Exactly the lines from the one with "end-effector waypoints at" through the end of the records below are to be output, the first and last included, and no others.

[Extracted records]
☆ ☆ ☆ ☆
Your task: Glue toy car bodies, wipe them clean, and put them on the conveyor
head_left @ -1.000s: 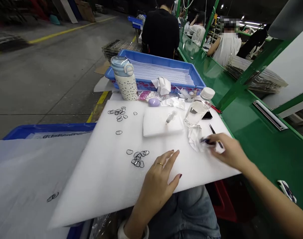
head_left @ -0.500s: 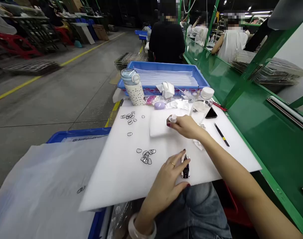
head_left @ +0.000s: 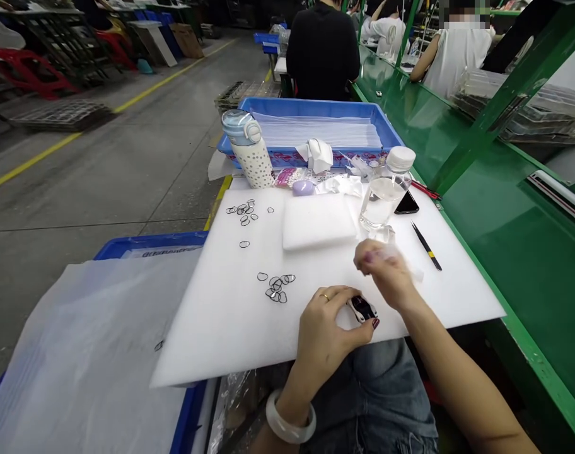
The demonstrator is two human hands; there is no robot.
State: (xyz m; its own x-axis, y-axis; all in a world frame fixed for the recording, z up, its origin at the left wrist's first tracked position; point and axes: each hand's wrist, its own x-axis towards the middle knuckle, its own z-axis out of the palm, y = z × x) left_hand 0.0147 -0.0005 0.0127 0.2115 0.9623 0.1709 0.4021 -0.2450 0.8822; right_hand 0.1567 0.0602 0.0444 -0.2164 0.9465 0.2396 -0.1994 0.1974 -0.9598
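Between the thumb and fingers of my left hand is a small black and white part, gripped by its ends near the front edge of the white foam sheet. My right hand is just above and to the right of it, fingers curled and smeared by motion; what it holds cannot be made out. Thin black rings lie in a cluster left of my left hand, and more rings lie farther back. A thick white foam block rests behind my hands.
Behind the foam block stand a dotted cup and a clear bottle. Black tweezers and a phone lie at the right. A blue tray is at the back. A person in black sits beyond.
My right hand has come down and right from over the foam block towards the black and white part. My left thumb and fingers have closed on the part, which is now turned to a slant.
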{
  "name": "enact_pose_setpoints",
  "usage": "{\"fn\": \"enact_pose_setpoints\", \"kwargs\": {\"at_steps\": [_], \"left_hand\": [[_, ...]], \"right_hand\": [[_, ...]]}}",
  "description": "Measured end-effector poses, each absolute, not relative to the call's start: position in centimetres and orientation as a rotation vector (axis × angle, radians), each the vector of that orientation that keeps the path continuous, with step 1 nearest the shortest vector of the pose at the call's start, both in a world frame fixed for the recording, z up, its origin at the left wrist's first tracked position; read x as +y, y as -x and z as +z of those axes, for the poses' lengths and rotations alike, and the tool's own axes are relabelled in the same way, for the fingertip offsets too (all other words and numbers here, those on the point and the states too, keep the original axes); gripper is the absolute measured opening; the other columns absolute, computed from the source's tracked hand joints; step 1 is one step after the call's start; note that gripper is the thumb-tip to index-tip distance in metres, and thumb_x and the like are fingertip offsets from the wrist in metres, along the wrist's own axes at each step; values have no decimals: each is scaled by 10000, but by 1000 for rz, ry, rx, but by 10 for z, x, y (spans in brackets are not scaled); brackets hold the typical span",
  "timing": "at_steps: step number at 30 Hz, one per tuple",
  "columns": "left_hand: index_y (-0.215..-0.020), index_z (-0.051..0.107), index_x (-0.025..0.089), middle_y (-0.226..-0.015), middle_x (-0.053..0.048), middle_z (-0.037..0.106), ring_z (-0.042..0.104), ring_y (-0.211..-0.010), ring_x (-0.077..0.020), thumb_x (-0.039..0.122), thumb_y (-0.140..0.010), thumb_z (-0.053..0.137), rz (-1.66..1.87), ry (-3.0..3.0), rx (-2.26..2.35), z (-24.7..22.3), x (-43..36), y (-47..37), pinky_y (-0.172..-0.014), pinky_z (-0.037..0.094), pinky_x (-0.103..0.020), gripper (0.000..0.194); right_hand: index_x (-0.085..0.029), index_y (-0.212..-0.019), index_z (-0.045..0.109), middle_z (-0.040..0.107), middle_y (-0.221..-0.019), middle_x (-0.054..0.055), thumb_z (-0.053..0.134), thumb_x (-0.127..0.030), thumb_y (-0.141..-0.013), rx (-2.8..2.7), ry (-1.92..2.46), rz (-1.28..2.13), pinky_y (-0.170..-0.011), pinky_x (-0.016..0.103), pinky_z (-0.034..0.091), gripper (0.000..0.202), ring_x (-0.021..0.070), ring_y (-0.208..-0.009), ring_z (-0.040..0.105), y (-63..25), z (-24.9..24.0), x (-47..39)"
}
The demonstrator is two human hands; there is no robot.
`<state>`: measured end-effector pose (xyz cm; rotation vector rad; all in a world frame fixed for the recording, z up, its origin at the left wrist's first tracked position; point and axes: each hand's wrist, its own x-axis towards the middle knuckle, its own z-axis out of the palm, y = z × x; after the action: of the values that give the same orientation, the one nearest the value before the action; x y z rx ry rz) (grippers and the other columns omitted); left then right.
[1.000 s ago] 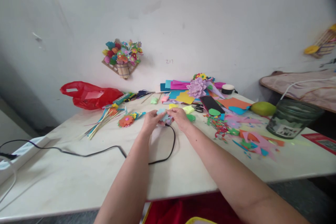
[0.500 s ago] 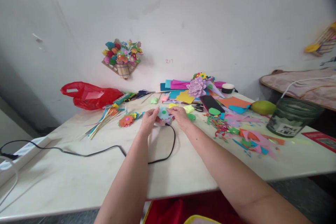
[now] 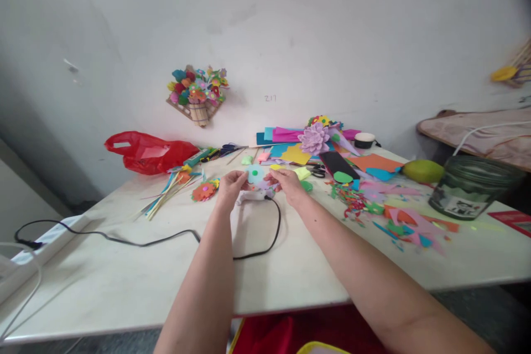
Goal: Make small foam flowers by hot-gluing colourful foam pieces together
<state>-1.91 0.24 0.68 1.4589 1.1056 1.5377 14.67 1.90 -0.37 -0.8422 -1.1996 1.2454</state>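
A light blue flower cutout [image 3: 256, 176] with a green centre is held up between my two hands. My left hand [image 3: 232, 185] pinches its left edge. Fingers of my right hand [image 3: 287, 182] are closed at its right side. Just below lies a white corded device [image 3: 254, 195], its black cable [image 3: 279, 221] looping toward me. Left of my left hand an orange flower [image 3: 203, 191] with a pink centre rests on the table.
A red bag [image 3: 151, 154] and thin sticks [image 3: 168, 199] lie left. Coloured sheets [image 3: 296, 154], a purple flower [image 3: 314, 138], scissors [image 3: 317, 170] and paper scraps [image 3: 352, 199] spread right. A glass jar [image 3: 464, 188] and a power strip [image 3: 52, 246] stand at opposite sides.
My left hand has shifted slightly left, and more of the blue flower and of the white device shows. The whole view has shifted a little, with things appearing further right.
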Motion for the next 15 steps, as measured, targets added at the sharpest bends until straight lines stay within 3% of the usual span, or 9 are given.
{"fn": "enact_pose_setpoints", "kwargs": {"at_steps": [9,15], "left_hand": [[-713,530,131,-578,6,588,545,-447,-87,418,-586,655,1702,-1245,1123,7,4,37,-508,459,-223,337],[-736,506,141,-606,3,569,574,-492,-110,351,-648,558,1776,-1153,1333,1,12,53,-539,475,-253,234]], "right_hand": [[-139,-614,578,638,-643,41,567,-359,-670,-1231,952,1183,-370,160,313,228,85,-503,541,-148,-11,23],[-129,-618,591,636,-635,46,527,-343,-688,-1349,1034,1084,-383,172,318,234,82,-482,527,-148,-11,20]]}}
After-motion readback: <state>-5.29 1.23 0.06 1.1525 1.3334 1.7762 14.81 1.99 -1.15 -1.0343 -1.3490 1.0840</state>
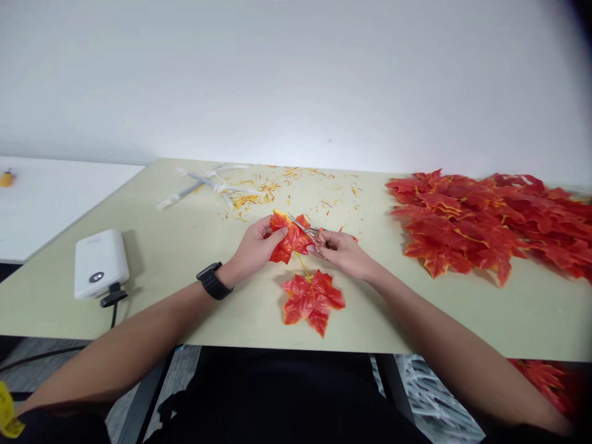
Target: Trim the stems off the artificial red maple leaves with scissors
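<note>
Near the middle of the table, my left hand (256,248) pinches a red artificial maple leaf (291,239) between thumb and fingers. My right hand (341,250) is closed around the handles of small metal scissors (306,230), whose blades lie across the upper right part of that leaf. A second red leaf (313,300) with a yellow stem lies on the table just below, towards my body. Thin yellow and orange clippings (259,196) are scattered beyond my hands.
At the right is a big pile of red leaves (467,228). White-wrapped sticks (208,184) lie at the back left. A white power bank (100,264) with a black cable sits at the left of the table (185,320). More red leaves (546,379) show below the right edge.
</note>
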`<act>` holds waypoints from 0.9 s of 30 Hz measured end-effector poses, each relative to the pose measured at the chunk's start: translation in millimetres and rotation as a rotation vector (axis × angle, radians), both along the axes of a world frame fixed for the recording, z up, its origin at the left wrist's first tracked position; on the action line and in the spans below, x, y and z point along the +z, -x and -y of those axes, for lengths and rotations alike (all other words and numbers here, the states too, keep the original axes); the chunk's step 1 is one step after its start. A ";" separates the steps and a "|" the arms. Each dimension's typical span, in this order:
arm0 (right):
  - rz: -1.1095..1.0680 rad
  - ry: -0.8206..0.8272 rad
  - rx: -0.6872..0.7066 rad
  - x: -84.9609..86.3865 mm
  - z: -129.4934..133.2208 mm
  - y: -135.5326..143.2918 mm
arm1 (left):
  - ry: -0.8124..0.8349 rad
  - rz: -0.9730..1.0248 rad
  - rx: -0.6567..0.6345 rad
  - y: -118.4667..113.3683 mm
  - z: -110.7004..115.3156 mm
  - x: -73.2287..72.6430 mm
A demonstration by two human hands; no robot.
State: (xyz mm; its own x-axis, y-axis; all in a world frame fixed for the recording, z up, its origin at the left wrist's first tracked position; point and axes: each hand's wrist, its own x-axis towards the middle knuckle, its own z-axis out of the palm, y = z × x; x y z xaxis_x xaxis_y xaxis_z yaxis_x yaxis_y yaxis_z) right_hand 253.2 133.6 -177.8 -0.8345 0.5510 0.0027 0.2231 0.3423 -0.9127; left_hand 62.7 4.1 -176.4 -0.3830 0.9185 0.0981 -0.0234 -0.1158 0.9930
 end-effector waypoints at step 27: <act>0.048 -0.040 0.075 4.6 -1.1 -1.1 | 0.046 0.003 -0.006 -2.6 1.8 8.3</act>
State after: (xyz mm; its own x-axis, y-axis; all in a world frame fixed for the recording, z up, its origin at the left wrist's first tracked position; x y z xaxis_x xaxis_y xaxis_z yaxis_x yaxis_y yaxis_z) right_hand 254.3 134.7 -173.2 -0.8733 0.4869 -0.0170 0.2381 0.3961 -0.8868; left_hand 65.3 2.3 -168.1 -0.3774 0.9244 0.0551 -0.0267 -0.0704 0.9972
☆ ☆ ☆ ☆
> **ANSWER FOR THE TASK**:
 end-effector waypoints at step 27: <act>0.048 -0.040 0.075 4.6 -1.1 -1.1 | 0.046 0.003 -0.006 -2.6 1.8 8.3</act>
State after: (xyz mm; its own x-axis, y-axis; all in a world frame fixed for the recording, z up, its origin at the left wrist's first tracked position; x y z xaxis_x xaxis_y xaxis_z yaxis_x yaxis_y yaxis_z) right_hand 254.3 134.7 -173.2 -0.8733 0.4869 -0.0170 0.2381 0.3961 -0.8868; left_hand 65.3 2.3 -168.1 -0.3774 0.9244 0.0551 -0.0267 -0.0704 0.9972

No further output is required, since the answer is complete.